Best Resources to Study Machine Learning Online

Best Resources to Study Machine Learning Online

Machine learning (ML) has become popular in the last 15 years. Today, a lot of people use apps based on it. ML is a professional teaching method for computers. It doesn’t require programming. This is somewhat similar to how infants learn to classify things.These technologies have already been used in many areas and contributed to the emergence of virtual assistants that allow us, for example, to traffic forecasts in Google Maps. Sounds nice, right? That is why many want to learn machine learning. Where can they do it? In this post, you will find the Best Resources to Study Machine Learning Online.

Online Machine Learning Courses for Everyone

Machine learning opens up new opportunities for computers to solve difficult tasks. As an indispensable assistant, it stimulates the expansion of the possibilities of artificial intelligence and has even become synonymous. Many developers say that machine learning is one of the most popular applications of AI in modern enterprises. Even companies that have not yet used ML will soon appreciate its potential.

Undoubtedly, AI will become a mainstay of the IT strategies of many enterprises. Artificial intelligence has already played an important role in changing the development of the IT industry. Customers value smart applications to conduct their business with AI. It applies to the traditional business environment and all software-implemented work processes: research, production processes, and, more recently, the product itself.

So, where can you learn machine learning and introduce new technologies into this world?

1.Machine Learning for All (University of London)

Many people often recommend this online course on machine learning. While many other studies require programming skills, this one strives to make ML available to more people.
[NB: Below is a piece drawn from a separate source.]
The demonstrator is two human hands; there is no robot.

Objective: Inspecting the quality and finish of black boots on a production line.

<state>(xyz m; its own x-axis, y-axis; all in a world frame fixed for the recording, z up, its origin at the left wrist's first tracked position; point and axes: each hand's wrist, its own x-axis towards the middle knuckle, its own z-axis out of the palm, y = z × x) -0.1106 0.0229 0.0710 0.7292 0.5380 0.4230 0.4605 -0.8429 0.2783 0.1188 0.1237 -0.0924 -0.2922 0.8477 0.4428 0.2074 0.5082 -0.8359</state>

Such advanced courses help students master machine learning from simple models to neural networks. You don’t need to use programming languages such as Python or TensorFlow and machine learning libraries or have deep mathematical knowledge.

After you complete the course, you will have a comprehensive knowledge of machine learning and various applications of it. You will familiarize yourself with the most significant technological ideas of ML. In addition, you will comprehensively understand the machine learning model-building process, from data collection to model evaluation. It will also qualify you for more advanced courses in ML.

2. Machine Learning A-Z: Hands-On Python & R in Data Science (Udemy)

Choosing this course, you will go further slowly, from data preprocessing to model checking, omitting some underlying mathematics. It may suit those who want to start “doing things” right now.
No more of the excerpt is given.